Alex also is prone to spicy opinions and tweets. One claim being that “C* has no type system”.
The claim, objectively speaking, is false. C* inherits the weak, statically typed system that C has, albeit with something vaguely resembling functional-style dependent types layered on top.
The merit to this false claim however is that Alex chooses not to phrase things in familiar type theoretic terms. Rather than building a fantastic new type system, Alex aims to build something that perhaps resembles a type system on the surface, but subverts many common assumptions below the surface. The programming language equivalent of building a car rather than breeding a faster horse.
In other words, Alex is not asking “how do I build a better type system”, but instead “how do I better solve the problems that type systems are normally employed to solve?” There’s a big difference.
In a similar respect, while I commonly refer to Bzo as a programming language for the sake of having a convenient framing for explaining it to people, my actual vision and mode of thinking of it is more like “Bzo is not a programming language”.
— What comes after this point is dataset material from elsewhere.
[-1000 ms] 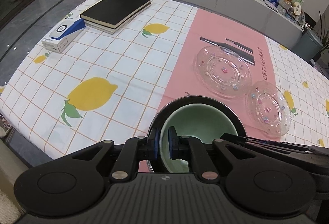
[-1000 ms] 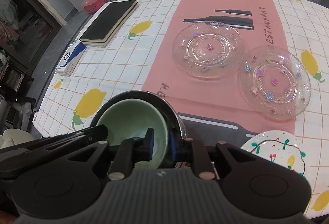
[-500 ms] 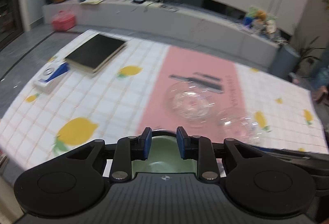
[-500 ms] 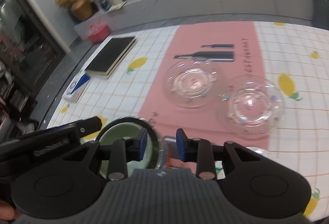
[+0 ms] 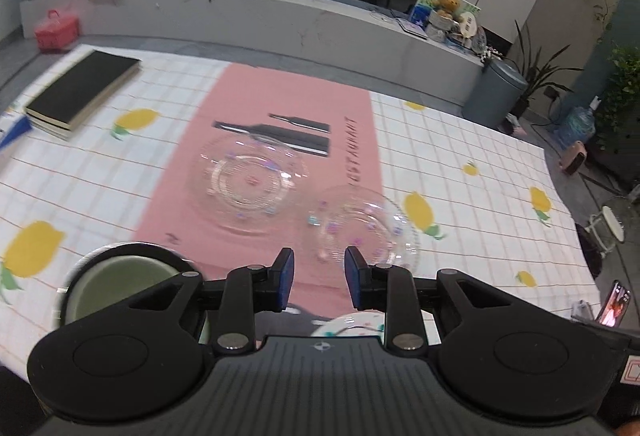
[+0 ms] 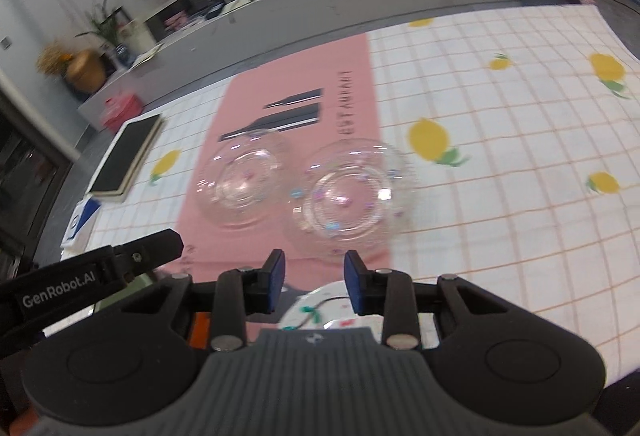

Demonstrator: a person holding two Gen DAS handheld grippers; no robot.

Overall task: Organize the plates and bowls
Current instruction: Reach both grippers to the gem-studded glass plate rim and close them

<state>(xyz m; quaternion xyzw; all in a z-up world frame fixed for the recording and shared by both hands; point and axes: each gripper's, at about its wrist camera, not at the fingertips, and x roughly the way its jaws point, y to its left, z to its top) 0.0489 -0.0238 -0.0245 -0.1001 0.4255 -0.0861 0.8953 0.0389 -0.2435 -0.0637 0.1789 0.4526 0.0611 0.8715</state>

The concept of a programming language, and the wide range of assumptions that are made about how a modern programming language should work, hold us back. We descend deeper and deeper into a local minima while the notion that this might not be the global minima is utterly unthinkable.
No other engineering discipline sweeps so much complexity under the rug with abstractions as we do. Sure, not all engineered systems are Turing-complete, but CPUs sure are and much of low-level layout of chips is still done by hand because performance matters and humans still beat out even AI-based tools in some cases. The extreme complexity of modern computing and the fragility of systems based on importing a trillion-and-one dependencies certainly isn’t helping. Is ignoring complexity really the best option, or might we be better off building better tools for managing it?
Moore’s Law is slowing down, and will not be available for us to exploit for much longer. Hardware is getting progressively stranger, which will be reflected in the code we write on it. Our theoretical understanding of the nature of computation is getting much more bizarre and sophisticated, even if most of CS has yet to catch up. The most dominant computing devices today don't have keyboards, but are based on touch screens and voice controls.
Are we really prepared for the future? Do we really expect anything resembling modern programming languages to be around in 1000 years, let alone 100?
Thank you for reading this brief Bzogramming article.